Satan and his millions of screaming Fallen Angels vanished, swallowed by the collapsing portal.
The rift sealed instantly, a cold, impenetrable prison erected by the single decree of the Anchor.
Just like that, the havoc in heaven was instantly suppressed.
Now, with the rebellion summarily dealt with, Hades turned, slowly surveying the millions of loyal angels who now dominated the field.
They were stunned into total, fearful silence, having just witnessed their greatest former comrade defeated by a single gesture.
Hades observed them, and began to wonder what was on Yahweh’s mind when he created his angels.
Some of then were humanoid, and he has nothing to say about that.
But most of the legions were beings of terrifying, sublime strangeness, as if Yahweh had based them from the Outer Ones.
He saw the Ophanim—colossal, intersecting wheels covered in eyes that spun silently in the air.
He saw the Seraphim, whose six massive wings were covered in blazing, watchful eyes, their bodies radiating searing, perfect heat.
And he saw the Cherubim, whose faces resembled a terrifying fusion of man, lion, ox, and eagle.
These were creatures of one can describe as cosmic horrors, not flesh and blood, but they were all staring at him with a mixture of terror, awe, and terrible loss.
Just then, Yahweh’s final, absolute command echoed through the now-silent realm, bypassing their minds and embedding itself in their very essence.

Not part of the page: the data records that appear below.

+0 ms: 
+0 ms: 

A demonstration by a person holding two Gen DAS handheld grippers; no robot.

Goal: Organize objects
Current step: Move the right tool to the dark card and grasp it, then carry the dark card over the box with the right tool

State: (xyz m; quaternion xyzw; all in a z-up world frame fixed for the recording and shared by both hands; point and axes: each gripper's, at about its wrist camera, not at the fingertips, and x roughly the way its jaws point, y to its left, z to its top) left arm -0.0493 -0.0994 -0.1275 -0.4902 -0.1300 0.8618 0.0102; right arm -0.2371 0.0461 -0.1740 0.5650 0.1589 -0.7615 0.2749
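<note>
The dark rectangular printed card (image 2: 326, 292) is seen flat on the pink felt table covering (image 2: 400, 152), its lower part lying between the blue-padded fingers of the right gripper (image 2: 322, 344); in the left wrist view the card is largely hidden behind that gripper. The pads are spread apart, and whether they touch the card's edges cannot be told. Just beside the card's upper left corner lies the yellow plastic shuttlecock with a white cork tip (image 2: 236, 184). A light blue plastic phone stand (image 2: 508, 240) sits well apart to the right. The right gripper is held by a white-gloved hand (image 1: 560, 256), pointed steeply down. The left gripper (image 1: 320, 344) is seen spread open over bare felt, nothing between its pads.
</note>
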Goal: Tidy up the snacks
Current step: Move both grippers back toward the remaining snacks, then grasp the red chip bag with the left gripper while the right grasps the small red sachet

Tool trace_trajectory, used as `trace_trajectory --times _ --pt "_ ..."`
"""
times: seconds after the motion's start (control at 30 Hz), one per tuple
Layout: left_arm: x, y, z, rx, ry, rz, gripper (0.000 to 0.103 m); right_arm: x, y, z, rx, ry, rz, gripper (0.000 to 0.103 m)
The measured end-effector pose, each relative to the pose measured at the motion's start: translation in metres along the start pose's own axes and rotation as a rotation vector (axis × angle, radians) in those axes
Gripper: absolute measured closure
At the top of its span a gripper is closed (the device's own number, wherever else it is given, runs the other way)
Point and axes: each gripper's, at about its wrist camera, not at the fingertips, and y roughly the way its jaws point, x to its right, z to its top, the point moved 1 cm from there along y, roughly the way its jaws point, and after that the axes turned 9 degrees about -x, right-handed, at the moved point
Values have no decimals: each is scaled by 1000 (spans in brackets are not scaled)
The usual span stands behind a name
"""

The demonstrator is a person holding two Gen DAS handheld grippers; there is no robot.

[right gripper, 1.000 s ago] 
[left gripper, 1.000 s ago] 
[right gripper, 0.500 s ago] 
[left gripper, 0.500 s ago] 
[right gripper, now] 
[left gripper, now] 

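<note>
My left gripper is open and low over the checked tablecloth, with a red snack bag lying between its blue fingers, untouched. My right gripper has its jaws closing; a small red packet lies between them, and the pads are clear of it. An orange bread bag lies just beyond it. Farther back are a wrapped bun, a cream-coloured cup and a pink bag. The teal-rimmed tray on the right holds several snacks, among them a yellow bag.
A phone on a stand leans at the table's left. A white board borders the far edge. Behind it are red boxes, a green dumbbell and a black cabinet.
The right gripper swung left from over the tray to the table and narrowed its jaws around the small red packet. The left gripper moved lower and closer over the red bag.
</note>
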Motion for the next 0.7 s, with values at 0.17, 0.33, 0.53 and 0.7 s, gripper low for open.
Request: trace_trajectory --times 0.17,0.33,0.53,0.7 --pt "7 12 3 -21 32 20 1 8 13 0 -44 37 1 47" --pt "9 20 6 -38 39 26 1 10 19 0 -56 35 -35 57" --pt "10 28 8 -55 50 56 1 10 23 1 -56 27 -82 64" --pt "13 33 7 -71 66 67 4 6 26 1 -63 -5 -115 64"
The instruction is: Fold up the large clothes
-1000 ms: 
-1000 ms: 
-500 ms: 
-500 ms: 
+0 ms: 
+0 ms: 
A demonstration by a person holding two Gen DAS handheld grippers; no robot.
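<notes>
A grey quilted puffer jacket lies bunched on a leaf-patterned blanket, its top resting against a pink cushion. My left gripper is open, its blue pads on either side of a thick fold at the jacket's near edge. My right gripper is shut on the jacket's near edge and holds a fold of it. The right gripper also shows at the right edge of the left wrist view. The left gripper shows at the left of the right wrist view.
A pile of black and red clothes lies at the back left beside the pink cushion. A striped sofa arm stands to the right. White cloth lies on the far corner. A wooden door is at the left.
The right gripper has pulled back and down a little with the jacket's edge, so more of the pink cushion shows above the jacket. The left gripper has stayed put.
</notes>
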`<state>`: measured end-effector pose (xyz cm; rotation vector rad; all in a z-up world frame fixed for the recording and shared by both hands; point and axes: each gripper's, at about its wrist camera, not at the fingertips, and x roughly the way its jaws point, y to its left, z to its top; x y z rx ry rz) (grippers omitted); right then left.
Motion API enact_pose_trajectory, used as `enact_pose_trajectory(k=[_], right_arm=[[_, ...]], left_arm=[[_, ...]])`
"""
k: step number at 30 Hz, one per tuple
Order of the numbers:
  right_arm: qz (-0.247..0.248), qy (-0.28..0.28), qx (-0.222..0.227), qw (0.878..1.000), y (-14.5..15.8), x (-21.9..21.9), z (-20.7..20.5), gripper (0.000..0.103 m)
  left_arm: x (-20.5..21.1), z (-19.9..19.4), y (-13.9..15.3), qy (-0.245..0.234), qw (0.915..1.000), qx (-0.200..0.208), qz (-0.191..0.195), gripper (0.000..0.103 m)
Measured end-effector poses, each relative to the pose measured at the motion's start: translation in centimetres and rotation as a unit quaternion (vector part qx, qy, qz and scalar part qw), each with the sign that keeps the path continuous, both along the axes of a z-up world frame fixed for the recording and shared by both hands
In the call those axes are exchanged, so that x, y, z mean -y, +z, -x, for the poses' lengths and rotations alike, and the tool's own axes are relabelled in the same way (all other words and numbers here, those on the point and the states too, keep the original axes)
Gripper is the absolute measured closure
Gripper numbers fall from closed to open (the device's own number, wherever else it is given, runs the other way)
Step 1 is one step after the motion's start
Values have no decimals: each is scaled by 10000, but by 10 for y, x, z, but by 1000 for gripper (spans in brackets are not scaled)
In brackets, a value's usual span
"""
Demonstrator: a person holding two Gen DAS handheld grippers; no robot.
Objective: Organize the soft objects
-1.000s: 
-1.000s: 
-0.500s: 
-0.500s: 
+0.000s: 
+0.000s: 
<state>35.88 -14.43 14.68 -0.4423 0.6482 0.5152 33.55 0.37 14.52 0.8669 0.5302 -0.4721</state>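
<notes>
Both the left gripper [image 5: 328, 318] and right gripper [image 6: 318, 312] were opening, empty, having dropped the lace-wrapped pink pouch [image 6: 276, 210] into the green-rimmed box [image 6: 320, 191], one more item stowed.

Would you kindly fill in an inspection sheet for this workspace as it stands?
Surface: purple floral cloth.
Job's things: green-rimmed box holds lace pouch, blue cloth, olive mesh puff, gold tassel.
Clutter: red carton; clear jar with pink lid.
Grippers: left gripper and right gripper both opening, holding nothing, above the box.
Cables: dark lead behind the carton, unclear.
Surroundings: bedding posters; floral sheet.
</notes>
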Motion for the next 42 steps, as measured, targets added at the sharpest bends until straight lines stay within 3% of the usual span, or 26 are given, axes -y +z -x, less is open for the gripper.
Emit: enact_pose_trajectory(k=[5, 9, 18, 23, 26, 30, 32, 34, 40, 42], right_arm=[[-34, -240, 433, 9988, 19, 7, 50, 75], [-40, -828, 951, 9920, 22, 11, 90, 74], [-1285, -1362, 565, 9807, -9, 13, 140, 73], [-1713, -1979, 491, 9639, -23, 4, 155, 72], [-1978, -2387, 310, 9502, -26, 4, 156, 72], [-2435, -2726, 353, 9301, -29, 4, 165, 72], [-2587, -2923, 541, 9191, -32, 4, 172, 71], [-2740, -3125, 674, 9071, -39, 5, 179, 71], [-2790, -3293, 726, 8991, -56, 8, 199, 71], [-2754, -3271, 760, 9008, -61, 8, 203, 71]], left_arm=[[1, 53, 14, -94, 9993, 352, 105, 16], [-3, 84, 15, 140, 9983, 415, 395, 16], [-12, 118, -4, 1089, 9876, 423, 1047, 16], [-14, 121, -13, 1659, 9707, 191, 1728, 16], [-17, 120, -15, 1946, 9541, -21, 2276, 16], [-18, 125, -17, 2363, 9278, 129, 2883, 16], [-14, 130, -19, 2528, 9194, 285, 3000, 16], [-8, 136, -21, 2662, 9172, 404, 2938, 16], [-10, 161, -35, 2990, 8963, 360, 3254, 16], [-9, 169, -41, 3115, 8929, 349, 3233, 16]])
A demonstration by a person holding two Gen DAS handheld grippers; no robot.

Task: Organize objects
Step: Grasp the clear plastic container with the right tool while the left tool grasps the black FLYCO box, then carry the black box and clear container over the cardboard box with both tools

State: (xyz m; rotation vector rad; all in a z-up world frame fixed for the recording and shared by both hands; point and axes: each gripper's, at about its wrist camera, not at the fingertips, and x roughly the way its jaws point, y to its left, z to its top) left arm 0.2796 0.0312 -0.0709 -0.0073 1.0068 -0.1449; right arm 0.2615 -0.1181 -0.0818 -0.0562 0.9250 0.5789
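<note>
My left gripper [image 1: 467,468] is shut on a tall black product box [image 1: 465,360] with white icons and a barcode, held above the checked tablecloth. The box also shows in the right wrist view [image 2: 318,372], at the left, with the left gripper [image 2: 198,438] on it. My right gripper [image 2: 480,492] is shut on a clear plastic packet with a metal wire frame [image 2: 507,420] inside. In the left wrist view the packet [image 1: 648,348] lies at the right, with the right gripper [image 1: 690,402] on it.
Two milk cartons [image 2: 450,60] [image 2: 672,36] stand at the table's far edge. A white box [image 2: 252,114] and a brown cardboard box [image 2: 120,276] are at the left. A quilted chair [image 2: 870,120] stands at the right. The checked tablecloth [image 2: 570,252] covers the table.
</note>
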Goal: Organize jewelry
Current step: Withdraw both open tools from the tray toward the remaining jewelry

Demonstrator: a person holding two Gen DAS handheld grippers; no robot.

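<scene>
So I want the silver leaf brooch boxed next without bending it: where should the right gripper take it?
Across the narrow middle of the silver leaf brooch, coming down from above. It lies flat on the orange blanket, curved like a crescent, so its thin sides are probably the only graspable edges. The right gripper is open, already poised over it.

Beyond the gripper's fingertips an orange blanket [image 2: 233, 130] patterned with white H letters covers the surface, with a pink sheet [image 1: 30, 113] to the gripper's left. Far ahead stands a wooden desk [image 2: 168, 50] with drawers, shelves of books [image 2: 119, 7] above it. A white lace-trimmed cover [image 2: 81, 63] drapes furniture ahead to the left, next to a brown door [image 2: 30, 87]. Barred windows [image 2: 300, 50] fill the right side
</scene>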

The command was simple: Serve him. Serve your new God.
A ripple went through the vast angelic host.
The spinning wheels of the Ophanim slowed to a respectful halt.
The six burning wings of the Seraphim folded inward, shielding the countless eyes from Hades’ transcendent form.
One by one, led by the shattered but dutiful Archangel Michael, who sheathed his sword and sank to his knees, every single angel in the Christian Pantheon performed the ultimate act of surrender.
They lowered their heads, bowed their myriad faces and obscured their blazing forms, acknowledging Hades as the new Supreme Ruler of Heaven and the absolute King of their existence.
The Angels, soldiers and servants of God, now bowed and surrendered before Hades, the new Lord of Hosts.